Exercise description: Among the entries below, one stretch runs from the line that contains "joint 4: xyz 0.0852" through the line that contains "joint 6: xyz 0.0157". Repeat that stretch exactly, ends included, and only that.

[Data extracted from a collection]
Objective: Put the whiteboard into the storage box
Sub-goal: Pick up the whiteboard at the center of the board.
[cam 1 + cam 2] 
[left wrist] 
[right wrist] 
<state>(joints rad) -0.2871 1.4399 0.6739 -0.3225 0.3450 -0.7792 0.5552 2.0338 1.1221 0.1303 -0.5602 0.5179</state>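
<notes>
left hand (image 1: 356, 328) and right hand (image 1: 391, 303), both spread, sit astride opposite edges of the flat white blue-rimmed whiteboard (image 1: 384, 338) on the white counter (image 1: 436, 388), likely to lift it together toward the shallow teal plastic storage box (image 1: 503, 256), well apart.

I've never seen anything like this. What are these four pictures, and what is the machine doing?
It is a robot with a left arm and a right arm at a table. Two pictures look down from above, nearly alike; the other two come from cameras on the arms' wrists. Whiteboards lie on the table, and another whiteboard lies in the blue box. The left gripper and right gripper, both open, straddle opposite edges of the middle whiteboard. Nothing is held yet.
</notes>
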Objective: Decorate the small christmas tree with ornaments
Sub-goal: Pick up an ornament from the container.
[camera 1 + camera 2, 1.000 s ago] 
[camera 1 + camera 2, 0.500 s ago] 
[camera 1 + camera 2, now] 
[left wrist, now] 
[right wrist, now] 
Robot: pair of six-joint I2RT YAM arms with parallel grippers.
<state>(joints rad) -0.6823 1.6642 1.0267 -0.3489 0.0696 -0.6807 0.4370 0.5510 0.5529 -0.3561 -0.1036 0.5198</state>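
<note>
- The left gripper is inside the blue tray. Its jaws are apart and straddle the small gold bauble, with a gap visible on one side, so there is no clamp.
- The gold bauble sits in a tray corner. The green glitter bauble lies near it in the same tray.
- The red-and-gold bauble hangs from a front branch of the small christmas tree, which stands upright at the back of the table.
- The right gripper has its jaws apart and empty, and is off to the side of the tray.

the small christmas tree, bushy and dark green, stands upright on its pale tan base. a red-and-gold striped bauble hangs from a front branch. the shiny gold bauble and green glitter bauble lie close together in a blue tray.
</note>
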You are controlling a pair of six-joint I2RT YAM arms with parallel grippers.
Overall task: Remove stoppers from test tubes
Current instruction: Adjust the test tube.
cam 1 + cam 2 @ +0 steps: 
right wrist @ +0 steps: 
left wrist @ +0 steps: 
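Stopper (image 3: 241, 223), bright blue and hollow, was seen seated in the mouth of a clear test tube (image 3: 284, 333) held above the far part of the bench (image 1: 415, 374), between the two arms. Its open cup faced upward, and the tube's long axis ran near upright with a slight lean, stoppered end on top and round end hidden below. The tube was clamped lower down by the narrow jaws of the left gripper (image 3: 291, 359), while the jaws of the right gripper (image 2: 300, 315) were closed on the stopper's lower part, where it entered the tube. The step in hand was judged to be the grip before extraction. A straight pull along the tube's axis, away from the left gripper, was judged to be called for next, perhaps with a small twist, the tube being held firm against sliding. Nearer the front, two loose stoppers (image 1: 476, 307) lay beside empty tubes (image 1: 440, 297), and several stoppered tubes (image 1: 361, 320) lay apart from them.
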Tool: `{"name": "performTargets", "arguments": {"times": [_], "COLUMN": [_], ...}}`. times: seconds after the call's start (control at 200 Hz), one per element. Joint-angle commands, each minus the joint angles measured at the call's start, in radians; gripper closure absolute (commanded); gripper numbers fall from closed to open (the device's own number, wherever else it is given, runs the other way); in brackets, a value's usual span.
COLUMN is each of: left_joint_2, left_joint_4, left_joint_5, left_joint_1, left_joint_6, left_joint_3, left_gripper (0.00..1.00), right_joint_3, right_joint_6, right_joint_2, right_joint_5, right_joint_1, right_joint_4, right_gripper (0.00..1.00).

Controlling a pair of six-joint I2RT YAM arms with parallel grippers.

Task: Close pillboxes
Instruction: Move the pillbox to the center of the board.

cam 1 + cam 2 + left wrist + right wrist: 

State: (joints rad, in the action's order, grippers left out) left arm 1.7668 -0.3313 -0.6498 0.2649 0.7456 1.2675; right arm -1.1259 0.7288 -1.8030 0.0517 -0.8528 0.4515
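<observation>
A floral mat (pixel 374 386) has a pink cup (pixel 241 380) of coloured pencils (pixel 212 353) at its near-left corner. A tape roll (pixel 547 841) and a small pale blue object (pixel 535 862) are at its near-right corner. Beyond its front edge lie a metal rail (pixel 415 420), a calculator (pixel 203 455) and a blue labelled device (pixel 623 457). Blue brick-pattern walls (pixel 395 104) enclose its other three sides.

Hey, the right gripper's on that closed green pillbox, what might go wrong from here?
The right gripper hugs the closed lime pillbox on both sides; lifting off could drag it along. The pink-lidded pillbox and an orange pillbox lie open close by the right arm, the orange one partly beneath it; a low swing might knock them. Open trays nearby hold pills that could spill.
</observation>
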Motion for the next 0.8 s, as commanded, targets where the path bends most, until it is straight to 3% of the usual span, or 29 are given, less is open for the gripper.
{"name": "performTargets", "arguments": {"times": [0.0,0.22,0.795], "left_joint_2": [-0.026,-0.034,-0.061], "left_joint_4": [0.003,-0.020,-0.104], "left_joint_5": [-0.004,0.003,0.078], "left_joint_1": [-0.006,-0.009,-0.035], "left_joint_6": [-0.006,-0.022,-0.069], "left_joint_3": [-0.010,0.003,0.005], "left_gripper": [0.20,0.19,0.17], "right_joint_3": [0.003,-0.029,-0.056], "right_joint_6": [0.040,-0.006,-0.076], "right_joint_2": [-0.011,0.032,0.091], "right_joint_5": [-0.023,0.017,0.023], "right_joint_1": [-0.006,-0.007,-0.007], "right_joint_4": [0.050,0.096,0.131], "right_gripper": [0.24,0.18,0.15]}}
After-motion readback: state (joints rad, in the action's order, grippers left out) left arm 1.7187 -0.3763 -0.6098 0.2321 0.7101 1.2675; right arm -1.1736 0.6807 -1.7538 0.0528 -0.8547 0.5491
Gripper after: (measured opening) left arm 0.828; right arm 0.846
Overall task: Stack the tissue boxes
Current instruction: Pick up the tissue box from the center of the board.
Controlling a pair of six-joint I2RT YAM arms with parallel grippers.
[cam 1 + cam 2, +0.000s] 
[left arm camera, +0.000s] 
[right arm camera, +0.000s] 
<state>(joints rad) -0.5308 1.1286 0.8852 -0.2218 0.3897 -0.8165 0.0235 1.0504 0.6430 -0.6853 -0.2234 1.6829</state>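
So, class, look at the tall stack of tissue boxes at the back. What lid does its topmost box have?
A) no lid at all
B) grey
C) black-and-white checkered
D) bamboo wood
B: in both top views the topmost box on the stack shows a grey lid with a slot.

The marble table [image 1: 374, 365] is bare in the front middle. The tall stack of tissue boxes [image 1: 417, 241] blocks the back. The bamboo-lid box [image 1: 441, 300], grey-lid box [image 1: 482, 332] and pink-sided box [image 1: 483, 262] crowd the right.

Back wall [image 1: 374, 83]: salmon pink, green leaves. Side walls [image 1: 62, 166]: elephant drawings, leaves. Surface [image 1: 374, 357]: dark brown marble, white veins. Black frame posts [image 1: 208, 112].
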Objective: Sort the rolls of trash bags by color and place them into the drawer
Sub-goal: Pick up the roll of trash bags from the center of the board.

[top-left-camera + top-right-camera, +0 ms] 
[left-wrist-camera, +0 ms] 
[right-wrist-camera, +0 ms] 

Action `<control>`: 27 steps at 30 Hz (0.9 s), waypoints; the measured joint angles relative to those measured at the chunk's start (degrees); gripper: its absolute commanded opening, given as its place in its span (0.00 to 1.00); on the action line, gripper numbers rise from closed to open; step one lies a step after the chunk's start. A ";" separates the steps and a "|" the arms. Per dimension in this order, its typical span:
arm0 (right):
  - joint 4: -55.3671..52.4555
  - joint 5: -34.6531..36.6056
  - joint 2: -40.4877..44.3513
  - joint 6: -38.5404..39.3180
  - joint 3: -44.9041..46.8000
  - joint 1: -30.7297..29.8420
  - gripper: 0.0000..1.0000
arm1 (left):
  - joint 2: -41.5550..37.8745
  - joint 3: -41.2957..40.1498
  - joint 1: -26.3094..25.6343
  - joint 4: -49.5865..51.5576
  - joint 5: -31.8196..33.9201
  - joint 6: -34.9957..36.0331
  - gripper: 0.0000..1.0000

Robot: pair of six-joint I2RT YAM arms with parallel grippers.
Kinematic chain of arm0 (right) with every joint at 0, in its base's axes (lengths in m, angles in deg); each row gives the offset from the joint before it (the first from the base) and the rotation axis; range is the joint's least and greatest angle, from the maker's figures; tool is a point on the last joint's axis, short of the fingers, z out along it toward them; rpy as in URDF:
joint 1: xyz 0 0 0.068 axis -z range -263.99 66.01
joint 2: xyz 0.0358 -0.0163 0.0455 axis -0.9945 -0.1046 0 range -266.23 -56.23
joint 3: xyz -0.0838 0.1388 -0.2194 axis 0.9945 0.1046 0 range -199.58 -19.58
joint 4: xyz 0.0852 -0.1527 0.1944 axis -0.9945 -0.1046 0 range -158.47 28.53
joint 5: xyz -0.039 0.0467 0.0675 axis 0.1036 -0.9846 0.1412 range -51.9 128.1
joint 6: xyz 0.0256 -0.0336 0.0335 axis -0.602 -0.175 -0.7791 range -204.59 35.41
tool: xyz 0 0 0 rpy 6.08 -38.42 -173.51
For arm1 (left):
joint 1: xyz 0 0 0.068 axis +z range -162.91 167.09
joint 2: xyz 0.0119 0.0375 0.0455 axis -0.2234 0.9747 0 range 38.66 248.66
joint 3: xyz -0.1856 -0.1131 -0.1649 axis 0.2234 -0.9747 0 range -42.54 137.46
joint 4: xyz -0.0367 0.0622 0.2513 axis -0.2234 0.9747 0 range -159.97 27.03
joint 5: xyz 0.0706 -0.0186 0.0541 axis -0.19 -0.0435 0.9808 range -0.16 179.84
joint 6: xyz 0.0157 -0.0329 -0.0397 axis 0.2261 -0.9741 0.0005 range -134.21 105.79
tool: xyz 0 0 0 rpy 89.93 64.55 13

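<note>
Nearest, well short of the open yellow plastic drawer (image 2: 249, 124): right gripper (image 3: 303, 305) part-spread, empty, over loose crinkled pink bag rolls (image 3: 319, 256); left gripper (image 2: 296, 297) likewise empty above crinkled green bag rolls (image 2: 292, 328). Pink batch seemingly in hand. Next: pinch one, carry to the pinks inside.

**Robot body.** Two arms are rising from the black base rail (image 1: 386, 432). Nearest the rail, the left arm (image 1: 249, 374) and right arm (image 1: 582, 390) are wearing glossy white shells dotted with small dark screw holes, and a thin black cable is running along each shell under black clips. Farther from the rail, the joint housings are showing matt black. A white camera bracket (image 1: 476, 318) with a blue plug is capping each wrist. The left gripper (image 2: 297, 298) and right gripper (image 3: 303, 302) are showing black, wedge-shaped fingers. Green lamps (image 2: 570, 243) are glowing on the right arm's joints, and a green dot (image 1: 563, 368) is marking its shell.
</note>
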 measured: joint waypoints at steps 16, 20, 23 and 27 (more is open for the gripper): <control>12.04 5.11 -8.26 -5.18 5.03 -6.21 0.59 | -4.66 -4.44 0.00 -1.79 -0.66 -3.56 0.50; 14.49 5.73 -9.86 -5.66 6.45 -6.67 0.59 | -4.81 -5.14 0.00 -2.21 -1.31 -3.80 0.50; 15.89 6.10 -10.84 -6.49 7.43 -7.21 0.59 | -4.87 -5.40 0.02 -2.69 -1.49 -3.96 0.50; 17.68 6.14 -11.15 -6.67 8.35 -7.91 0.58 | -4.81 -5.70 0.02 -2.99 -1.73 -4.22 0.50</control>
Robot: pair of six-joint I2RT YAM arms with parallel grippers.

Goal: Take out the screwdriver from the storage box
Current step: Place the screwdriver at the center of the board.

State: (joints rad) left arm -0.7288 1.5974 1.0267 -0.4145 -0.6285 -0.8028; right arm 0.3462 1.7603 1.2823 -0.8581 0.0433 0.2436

Answer for this exercise:
joint 4: xyz 0.0852 -0.1527 0.1944 axis -0.9945 -0.1046 0 range -158.47 28.53
joint 5: xyz -0.039 0.0467 0.0675 axis 0.1036 -0.9846 0.1412 range -51.9 128.1
joint 6: xyz 0.0256 -0.0336 0.0335 axis -0.602 -0.175 -0.7791 range -204.59 35.41
tool: xyz 0 0 0 rpy 6.08 -38.42 -173.51
For arm1 (left):
joint 1: xyz 0 0 0.068 axis +z range -162.91 167.09
joint 2: xyz 0.0119 0.0375 0.0455 axis -0.2234 0.9747 0 range 38.66 248.66
joint 3: xyz -0.1856 -0.1131 -0.1649 axis 0.2234 -0.9747 0 range -42.54 137.46
joint 4: xyz -0.0367 0.0622 0.2513 axis -0.2234 0.9747 0 range -159.97 27.03
joint 5: xyz 0.0706 -0.0186 0.0541 axis -0.19 -0.0435 0.9808 range -0.16 179.84
joint 6: xyz 0.0157 -0.0329 -0.0397 axis 0.2261 -0.9741 0.0005 range -134.21 105.79

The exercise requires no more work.